(Data below Opens)

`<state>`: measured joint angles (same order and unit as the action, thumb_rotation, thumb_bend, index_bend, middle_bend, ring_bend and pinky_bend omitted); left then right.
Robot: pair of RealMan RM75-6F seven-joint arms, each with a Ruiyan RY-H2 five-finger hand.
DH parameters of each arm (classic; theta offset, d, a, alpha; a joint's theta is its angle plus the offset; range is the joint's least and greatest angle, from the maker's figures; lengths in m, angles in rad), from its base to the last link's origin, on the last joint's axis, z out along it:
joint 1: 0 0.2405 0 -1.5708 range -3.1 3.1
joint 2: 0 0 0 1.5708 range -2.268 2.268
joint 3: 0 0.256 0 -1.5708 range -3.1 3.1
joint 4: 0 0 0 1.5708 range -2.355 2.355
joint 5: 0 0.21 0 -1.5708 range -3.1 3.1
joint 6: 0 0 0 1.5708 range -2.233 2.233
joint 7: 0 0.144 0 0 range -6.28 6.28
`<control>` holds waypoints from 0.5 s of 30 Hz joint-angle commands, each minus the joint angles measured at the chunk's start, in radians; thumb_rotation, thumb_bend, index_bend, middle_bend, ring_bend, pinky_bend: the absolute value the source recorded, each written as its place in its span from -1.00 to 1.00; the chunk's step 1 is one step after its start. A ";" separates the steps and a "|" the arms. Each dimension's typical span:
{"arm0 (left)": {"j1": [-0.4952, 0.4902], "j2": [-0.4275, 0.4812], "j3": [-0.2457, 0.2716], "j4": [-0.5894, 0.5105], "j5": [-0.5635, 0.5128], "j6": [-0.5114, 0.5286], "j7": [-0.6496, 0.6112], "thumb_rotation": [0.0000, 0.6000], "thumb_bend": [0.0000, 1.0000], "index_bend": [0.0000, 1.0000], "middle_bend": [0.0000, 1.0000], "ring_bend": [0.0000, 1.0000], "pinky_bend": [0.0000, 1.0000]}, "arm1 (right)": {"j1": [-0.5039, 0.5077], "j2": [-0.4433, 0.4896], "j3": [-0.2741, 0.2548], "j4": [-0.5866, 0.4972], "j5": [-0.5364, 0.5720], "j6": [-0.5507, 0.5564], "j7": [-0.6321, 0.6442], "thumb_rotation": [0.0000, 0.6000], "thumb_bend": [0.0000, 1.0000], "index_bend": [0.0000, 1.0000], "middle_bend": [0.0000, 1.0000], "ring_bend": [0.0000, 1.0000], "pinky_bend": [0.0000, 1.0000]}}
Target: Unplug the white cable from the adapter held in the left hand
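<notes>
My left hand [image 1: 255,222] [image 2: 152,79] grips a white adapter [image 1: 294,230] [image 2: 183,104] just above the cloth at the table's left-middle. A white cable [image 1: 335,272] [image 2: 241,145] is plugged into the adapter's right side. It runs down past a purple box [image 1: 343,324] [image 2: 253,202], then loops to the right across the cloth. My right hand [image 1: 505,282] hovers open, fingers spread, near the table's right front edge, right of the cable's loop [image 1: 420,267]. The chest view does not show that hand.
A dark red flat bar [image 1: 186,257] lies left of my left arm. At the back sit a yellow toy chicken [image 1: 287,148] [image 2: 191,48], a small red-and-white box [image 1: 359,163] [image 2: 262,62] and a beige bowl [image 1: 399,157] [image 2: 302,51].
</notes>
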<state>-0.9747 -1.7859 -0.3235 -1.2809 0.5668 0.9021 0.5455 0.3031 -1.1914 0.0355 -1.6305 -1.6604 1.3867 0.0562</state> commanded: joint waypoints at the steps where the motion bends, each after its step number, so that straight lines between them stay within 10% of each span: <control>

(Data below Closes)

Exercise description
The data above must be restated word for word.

Your solution
`<state>`: measured joint angles (same order and unit as the action, thumb_rotation, thumb_bend, index_bend, middle_bend, ring_bend and pinky_bend omitted); left then right.
Robot: pair of RealMan RM75-6F seven-joint arms, each with a Ruiyan RY-H2 five-finger hand.
DH parameters of each arm (classic; theta offset, d, a, alpha; a joint's theta is its angle plus the offset; range is the joint's least and greatest angle, from the maker's figures; lengths in m, angles in rad), from its base to the last link's origin, on the last joint's axis, z out along it:
joint 1: 0 0.2405 0 -1.5708 range -3.1 3.1
joint 2: 0 0 0 1.5708 range -2.268 2.268
joint 3: 0 0.256 0 -1.5708 range -3.1 3.1
joint 4: 0 0 0 1.5708 range -2.355 2.355
joint 5: 0 0.21 0 -1.5708 range -3.1 3.1
joint 6: 0 0 0 1.5708 range -2.233 2.233
joint 7: 0 0.144 0 0 range -6.28 6.28
`<control>` holds waypoints from 0.5 s of 30 Hz joint-angle commands, each minus the joint angles measured at the chunk's start, in radians; thumb_rotation, thumb_bend, index_bend, middle_bend, ring_bend, pinky_bend: the absolute value the source recorded, each written as its place in its span from -1.00 to 1.00; the chunk's step 1 is one step after its start. A ";" separates the steps and a "|" the arms. Each dimension's typical span:
{"arm0 (left)": {"j1": [-0.4952, 0.4902], "j2": [-0.4275, 0.4812], "j3": [-0.2457, 0.2716], "j4": [-0.5894, 0.5105], "j5": [-0.5635, 0.5128], "j6": [-0.5114, 0.5286], "j7": [-0.6496, 0.6112], "thumb_rotation": [0.0000, 0.6000], "thumb_bend": [0.0000, 1.0000], "index_bend": [0.0000, 1.0000], "middle_bend": [0.0000, 1.0000], "ring_bend": [0.0000, 1.0000], "pinky_bend": [0.0000, 1.0000]}, "arm1 (right)": {"j1": [-0.5039, 0.5077], "j2": [-0.4433, 0.4896], "j3": [-0.2741, 0.2548], "j4": [-0.5866, 0.4972], "j5": [-0.5364, 0.5720], "j6": [-0.5507, 0.5564], "j7": [-0.6321, 0.6442], "thumb_rotation": [0.0000, 0.6000], "thumb_bend": [0.0000, 1.0000], "index_bend": [0.0000, 1.0000], "middle_bend": [0.0000, 1.0000], "ring_bend": [0.0000, 1.0000], "pinky_bend": [0.0000, 1.0000]}}
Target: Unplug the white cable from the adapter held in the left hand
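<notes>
My left hand [image 1: 255,222] [image 2: 152,79] grips a white adapter [image 1: 294,230] [image 2: 183,104] just above the cloth at the table's left-middle. A white cable [image 1: 335,272] [image 2: 241,145] is plugged into the adapter's right side. It runs down past a purple box [image 1: 343,324] [image 2: 253,202], then loops to the right across the cloth. My right hand [image 1: 505,282] hovers open, fingers spread, near the table's right front edge, right of the cable's loop [image 1: 420,267]. The chest view does not show that hand.
A dark red flat bar [image 1: 186,257] lies left of my left arm. At the back sit a yellow toy chicken [image 1: 287,148] [image 2: 191,48], a small red-and-white box [image 1: 359,163] [image 2: 262,62] and a beige bowl [image 1: 399,157] [image 2: 302,51].
</notes>
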<state>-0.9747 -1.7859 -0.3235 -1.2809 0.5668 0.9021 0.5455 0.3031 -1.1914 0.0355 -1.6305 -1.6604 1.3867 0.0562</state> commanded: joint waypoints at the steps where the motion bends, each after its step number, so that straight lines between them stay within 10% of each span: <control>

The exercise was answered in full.